**WHAT TO PRODUCE:** Exactly as they appear below, repeat the lines from the one with "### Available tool" through the one with "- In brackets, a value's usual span", and no others.
BEGIN GIVEN ENTRIES
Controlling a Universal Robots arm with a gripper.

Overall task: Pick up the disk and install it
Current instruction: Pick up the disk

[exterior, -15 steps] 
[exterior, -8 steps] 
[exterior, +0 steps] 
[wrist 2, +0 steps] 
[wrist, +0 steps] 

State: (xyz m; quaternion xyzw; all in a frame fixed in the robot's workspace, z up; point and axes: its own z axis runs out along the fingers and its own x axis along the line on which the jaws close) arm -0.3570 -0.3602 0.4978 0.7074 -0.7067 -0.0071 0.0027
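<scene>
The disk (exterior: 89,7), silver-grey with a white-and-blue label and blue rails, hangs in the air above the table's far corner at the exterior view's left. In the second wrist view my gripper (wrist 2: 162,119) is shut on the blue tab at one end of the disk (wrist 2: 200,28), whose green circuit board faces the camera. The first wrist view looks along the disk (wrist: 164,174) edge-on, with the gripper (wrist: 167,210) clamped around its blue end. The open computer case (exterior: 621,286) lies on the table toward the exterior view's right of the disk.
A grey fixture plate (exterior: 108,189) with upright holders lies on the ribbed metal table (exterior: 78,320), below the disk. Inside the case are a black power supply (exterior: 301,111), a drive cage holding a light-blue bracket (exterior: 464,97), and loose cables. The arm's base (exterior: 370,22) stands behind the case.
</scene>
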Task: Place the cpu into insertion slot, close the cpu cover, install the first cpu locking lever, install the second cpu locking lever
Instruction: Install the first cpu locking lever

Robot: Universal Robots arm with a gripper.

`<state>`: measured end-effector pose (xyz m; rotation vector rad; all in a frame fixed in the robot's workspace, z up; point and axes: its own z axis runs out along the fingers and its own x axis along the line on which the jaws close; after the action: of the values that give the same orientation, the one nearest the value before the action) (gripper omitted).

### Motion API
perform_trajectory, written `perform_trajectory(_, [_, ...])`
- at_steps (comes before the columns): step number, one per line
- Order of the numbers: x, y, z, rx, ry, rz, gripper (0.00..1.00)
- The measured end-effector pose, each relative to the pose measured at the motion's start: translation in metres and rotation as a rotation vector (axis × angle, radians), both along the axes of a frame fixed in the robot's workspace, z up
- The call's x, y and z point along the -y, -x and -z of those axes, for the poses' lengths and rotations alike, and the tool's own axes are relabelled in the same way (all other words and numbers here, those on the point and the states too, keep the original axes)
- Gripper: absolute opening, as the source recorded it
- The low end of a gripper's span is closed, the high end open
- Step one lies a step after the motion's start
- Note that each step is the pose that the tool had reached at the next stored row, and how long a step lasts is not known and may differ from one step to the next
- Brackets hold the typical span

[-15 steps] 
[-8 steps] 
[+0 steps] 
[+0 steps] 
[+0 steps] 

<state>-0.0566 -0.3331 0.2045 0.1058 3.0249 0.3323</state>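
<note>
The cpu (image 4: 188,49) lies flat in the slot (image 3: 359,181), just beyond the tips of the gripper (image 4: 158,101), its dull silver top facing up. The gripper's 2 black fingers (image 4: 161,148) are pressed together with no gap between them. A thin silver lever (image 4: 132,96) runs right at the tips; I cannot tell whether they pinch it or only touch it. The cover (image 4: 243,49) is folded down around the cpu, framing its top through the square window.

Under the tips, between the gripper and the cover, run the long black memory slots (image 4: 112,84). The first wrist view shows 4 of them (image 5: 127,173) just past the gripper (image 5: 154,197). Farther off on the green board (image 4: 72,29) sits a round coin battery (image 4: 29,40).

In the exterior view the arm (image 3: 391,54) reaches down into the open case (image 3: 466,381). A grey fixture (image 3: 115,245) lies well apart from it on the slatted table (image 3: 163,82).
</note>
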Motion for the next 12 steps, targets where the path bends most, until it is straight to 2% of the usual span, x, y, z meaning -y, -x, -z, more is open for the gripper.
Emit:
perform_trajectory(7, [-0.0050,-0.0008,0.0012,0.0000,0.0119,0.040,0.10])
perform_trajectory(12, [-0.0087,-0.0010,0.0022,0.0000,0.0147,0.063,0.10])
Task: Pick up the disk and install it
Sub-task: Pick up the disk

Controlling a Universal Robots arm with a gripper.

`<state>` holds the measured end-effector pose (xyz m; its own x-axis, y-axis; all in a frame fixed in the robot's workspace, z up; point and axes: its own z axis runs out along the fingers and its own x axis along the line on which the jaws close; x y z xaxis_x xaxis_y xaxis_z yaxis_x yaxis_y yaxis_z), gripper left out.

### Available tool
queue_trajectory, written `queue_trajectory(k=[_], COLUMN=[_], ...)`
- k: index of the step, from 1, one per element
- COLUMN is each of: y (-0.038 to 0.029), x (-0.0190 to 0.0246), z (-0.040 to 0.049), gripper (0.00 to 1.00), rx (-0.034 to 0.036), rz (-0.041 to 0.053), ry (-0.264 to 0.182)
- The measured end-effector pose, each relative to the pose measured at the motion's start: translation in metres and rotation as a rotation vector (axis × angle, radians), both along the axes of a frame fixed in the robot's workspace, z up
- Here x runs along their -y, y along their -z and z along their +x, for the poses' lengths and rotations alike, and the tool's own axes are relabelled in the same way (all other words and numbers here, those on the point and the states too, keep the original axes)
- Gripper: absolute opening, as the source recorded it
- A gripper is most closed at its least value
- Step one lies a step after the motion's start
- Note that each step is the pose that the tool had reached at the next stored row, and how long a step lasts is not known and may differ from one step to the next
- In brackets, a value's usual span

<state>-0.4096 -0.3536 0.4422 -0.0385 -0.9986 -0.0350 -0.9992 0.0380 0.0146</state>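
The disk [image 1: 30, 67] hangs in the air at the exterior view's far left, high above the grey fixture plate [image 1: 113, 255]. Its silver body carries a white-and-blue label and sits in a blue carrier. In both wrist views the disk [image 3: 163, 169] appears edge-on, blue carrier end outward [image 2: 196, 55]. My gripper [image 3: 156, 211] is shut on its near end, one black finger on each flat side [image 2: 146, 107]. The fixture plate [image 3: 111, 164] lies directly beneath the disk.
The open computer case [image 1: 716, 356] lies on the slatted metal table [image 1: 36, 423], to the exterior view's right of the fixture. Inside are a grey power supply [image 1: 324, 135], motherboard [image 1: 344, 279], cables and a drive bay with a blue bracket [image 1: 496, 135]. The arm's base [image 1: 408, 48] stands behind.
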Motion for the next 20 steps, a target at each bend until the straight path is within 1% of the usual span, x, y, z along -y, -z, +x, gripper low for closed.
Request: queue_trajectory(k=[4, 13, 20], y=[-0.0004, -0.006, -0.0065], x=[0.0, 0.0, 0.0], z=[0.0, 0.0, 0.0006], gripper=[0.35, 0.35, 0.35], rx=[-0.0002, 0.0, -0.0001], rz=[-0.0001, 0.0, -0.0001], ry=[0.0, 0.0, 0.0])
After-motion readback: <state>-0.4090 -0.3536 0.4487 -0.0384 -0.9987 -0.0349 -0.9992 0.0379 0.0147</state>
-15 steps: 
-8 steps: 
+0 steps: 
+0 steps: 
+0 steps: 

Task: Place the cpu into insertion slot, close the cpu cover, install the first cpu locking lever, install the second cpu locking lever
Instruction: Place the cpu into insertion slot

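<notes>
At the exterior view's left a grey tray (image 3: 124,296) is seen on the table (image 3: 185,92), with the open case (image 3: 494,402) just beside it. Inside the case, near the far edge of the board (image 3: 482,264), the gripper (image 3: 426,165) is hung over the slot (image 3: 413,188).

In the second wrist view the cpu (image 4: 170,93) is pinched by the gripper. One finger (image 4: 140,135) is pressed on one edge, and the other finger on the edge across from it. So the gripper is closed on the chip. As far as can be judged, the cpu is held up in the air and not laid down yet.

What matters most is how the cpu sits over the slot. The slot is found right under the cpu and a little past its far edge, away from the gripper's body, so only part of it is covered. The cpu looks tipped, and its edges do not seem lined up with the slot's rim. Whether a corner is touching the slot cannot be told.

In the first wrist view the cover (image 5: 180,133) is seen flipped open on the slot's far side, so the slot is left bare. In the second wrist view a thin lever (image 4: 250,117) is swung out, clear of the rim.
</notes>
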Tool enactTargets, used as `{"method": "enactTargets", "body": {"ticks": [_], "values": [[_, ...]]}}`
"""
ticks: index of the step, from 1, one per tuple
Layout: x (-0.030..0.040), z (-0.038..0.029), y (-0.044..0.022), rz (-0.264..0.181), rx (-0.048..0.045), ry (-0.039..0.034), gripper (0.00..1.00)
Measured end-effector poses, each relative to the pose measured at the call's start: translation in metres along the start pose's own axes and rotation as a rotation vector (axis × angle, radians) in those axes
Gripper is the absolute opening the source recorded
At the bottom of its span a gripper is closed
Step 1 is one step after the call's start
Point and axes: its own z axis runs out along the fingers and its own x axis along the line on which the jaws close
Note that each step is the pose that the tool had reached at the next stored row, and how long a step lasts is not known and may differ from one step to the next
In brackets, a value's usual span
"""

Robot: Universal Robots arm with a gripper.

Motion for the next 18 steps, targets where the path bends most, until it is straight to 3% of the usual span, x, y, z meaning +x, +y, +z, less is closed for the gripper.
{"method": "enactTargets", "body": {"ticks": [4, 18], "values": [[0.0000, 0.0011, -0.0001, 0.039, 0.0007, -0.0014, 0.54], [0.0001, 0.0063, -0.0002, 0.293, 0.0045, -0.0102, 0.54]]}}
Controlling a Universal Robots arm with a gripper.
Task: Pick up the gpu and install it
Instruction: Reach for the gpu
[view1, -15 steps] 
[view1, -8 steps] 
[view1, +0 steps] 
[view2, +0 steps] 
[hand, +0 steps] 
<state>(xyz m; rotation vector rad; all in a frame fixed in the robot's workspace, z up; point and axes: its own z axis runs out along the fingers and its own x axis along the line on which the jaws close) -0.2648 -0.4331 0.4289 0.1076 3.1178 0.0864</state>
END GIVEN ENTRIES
**SOLUTION FOR THIS TASK:**
### Available tool
queue_trajectory, written `queue_trajectory(k=[_], COLUMN=[_], ...)`
- k: index of the step, from 1, one per element
- COLUMN is each of: y (-0.038 to 0.029), x (-0.0190 to 0.0246), z (-0.040 to 0.049), gripper (0.00 to 1.00), rx (-0.034 to 0.036), rz (-0.041 to 0.053), ry (-0.264 to 0.182)
- The measured end-effector pose, each relative to the pose measured at the motion's start: translation in metres and rotation as a rotation vector (axis × angle, radians), both along the axes of a frame fixed in the robot's workspace, z up
- Here x runs along their -y, y along their -z and z along their +x, for the poses' lengths and rotations alike, and the tool's own axes are relabelled in the same way (all other words and numbers here, those on the point and the states too, keep the original axes)
- Gripper: absolute opening, as the source recorded it
- A gripper is most closed at its least value
- Step one lies a step after the motion's start
- Note that each step is the pose that the tool had reached at the next stored row, and how long a step lasts is not known and may differ from one step to the next
- In brackets, a value's usual span

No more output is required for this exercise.